Set down a true copy of the data, with all pictures left out.

*DATA SECTION*:
########
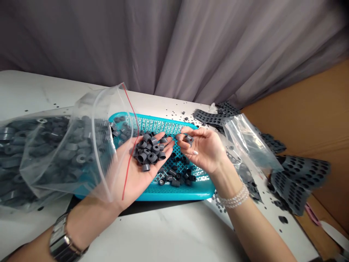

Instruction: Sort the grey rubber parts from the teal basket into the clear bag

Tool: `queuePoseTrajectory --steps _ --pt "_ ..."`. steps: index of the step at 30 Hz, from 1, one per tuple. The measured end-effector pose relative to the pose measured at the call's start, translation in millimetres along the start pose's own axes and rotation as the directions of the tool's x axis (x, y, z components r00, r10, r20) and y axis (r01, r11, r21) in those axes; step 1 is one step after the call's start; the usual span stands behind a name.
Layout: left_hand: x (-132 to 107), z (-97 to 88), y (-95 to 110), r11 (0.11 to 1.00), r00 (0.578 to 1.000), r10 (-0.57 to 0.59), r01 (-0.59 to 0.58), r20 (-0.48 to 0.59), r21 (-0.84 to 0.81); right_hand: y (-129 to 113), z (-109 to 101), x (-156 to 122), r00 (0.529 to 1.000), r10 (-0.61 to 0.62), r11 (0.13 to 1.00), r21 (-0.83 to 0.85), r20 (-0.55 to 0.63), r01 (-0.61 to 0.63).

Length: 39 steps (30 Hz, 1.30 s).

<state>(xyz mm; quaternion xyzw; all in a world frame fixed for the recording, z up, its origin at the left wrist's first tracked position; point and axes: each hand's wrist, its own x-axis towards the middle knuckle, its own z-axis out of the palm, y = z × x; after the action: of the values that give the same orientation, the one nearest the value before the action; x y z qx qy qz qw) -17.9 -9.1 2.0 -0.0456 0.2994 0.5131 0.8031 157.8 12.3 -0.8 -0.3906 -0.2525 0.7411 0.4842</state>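
Head view: right hand (203,150) pinches bushing (188,139), axis sideways.

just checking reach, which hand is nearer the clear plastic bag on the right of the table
Right. The right hand sits just beside the clear plastic bag, while the left hand is farther off, across the blue basket.

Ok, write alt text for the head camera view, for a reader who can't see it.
A person's open left hand holds a pile of gray rubber rings above a blue plastic basket, while the right hand pinches one ring. A clear zip bag of rings lies at left on a white table, with dark perforated rubber sheets at right.
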Motion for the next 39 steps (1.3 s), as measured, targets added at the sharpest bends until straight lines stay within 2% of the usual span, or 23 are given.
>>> queuePoseTrajectory --steps 3,5,7,9,11,17,19,21,22,25,26,28,31,33,35,37,39 --pt "0 0.1 0 1.0 1.0 -0.008 0.008 -0.004 0.005 5 4 -2 0.995 -0.092 0.968 -0.238 -0.027 0.083" --pt "0 -0.3 0 1.0 1.0 0.005 -0.004 -0.017 0.027 9 9 -5 0.983 -0.184 0.857 -0.492 -0.014 0.154" --pt "1 -1.1 0 0.998 1.0 0.02 -0.018 -0.024 0.065 11 14 -9 0.979 -0.201 0.73 -0.664 0.018 0.162" --pt "2 -2.0 0 0.995 1.0 0.018 -0.017 -0.017 0.095 13 16 -11 0.984 -0.171 0.683 -0.714 0.05 0.155" --pt "2 -2.8 0 0.994 1.0 0.022 -0.022 -0.003 0.103 13 14 -11 0.982 -0.171 0.683 -0.709 0.08 0.176" --pt "-1 -2.6 1 0.993 0.998 0.057 -0.052 -0.039 0.107 9 5 -8 0.954 -0.274 0.576 -0.773 0.126 0.267" --pt "-1 -1.6 0 0.993 0.998 0.056 -0.051 -0.04 0.104 8 7 -10 0.947 -0.291 0.565 -0.774 0.137 0.286" --pt "0 -0.3 0 0.994 0.998 0.06 -0.057 -0.035 0.097 8 9 -11 0.95 -0.284 0.605 -0.744 0.129 0.282" --pt "0 0.3 0 0.994 0.998 0.062 -0.059 -0.034 0.09 8 10 -12 0.957 -0.266 0.661 -0.699 0.12 0.271" --pt "-1 1.4 1 0.998 0.998 0.05 -0.048 -0.034 0.049 5 11 -12 0.98 -0.172 0.907 -0.374 0.098 0.196" --pt "-1 1.4 1 0.998 0.999 0.044 -0.043 -0.03 0.035 3 10 -11 0.985 -0.145 0.958 -0.236 0.095 0.163" --pt "-2 0.9 1 0.999 0.999 0.028 -0.028 -0.016 0.02 -1 7 -9 0.99 -0.125 0.991 -0.038 0.061 0.128" --pt "-2 0.4 1 0.999 1.0 0.019 -0.019 0.016 0.033 -4 2 -6 0.991 -0.132 0.991 0.011 -0.038 0.132" --pt "-2 0.5 0 0.998 0.999 0.029 -0.03 0.026 0.054 -1 2 -5 0.991 -0.118 0.99 -0.091 -0.061 0.112" --pt "-2 0.6 0 0.996 0.999 0.051 -0.052 0.019 0.075 5 5 -7 0.994 -0.106 0.951 -0.293 -0.027 0.094" --pt "-1 0.2 1 0.993 0.997 0.075 -0.074 -0.004 0.089 12 11 -9 0.989 -0.146 0.831 -0.539 0.028 0.138" --pt "-1 -0.6 2 0.992 0.996 0.085 -0.083 -0.018 0.098 16 17 -13 0.973 -0.213 0.657 -0.724 0.087 0.208"
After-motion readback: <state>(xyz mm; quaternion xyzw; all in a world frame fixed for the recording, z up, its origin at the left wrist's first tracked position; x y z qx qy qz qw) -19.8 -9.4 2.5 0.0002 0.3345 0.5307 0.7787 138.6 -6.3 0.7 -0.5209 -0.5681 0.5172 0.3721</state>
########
*ANSWER TO THIS PROBLEM*:
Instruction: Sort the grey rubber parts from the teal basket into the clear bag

Tool: `queuePoseTrajectory --steps _ --pt "_ ..."`. steps: index of the step at 30 Hz, from 1, one per tuple. The measured end-effector pose relative to the pose measured at the call's start, translation in millimetres along the start pose's own axes and rotation as the directions of the tool's x axis (x, y, z components r00, r10, r20) and y axis (r01, r11, r21) in those axes; step 1 is one step after the call's start; the usual span stands behind a name.
Layout: left_hand: x (-132 to 107), z (-97 to 88), y (-95 to 110), r11 (0.11 to 1.00), r00 (0.578 to 1.000), r10 (-0.57 to 0.59), r01 (-0.59 to 0.58), r20 (-0.48 to 0.59), r21 (-0.84 to 0.81); right_hand: y (-129 to 113), z (-109 to 101), x (-156 to 122), r00 (0.529 to 1.000), r10 (-0.61 to 0.62), r11 (0.13 to 1.00), r21 (-0.83 to 0.85), r20 (-0.55 to 0.63), r01 (-0.61 to 0.63).

Length: 39 steps (30 Hz, 1.30 s).

<state>(xyz mm; quaternion xyzw; all in a world frame fixed for the recording, z up, its origin at the left wrist's first tracked position; point and axes: each hand's wrist, its own x-axis towards the middle knuckle, its own z-axis out of the palm, y = z × x; after the action: of the values that give the same orientation, the one nearest the value before the action; x y z qx qy qz qw) -17.9 -9.1 2.0 -0.0456 0.2994 0.5131 0.8031 157.8 12.3 -0.8 -0.3906 -0.2525 0.7411 0.4842</state>
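Head view: right hand (203,150) pinches bushing (188,139), axis sideways.

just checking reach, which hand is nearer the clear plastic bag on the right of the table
Right. The right hand sits just beside the clear plastic bag, while the left hand is farther off, across the blue basket.

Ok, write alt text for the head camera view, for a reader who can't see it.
A person's open left hand holds a pile of gray rubber rings above a blue plastic basket, while the right hand pinches one ring. A clear zip bag of rings lies at left on a white table, with dark perforated rubber sheets at right.
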Motion for the next 39 steps (1.3 s), as measured, targets added at the sharpest bends until straight lines stay within 2% of the usual span, or 23 are given.
>>> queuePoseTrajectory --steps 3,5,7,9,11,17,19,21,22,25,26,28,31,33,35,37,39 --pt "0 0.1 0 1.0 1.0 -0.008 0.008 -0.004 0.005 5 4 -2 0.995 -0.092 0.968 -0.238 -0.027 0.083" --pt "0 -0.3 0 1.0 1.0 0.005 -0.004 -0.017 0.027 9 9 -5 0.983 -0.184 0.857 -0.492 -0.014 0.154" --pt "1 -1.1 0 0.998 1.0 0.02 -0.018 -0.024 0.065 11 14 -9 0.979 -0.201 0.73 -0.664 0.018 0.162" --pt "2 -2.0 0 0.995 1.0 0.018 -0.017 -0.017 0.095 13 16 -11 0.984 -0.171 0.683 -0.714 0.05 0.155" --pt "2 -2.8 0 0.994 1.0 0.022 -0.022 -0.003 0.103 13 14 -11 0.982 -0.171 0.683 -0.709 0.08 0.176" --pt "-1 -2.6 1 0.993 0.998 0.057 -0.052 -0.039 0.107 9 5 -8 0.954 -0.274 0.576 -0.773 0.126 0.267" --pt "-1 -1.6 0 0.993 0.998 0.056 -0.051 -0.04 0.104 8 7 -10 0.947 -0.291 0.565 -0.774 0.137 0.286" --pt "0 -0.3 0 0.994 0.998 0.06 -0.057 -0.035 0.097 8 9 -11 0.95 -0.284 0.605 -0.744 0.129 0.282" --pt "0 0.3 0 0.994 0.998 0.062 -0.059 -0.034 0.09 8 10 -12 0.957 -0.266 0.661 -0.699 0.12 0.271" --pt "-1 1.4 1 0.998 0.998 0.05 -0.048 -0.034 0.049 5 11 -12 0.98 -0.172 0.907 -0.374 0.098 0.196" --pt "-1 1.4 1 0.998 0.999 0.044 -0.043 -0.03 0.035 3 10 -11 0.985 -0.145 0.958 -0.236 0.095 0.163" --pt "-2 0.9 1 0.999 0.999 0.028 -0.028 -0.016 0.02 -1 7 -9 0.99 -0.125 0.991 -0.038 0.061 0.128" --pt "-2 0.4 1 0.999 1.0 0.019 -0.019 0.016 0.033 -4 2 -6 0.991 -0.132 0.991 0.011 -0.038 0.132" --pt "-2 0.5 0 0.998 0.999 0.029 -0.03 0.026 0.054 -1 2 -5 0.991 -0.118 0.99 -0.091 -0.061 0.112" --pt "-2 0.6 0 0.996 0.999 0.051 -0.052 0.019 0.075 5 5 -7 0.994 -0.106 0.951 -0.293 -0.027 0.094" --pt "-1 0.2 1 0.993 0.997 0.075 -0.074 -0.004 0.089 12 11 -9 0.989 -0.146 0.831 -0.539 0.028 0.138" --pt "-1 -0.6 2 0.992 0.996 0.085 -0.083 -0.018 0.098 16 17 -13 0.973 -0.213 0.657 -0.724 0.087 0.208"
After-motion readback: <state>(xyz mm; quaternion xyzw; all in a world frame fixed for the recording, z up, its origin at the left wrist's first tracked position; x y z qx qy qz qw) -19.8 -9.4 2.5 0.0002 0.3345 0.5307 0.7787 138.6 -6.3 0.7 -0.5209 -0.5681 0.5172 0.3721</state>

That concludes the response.